> _INSTRUCTIONS FOR THE TASK_
Could you return every line of the material that contains the word "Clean"?

> _SOURCE DATA_
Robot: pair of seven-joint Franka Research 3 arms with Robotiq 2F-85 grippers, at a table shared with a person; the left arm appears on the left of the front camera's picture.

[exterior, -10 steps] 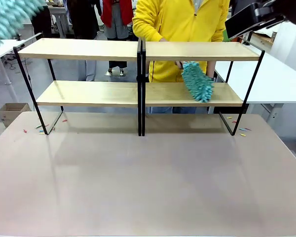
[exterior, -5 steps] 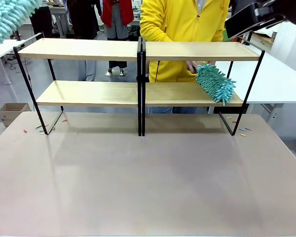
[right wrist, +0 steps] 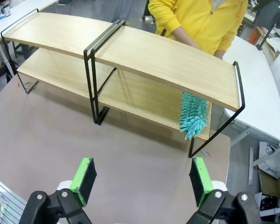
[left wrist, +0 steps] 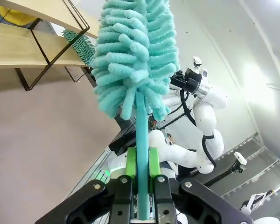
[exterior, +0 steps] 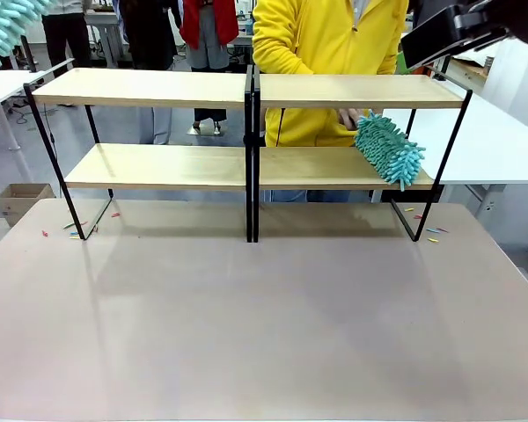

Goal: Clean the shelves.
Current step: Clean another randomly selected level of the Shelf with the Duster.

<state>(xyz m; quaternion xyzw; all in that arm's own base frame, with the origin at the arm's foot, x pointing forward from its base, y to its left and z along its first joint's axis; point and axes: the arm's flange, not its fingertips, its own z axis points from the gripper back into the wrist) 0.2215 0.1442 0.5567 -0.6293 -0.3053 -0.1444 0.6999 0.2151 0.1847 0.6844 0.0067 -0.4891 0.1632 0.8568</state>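
Left of the shelves (exterior: pixel 141 88) my left gripper (left wrist: pixel 142 163) clamps a teal duster (left wrist: pixel 135 51); my right gripper (right wrist: pixel 142 179) gapes wide above the table (right wrist: pixel 130 154)

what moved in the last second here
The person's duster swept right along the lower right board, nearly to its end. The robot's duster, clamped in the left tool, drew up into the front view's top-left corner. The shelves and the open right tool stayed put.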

> _REPLY TO THE EXERCISE_
Goal: Clean the shelves.
Current step: Clean another randomly selected level of the Shelf with the Duster.

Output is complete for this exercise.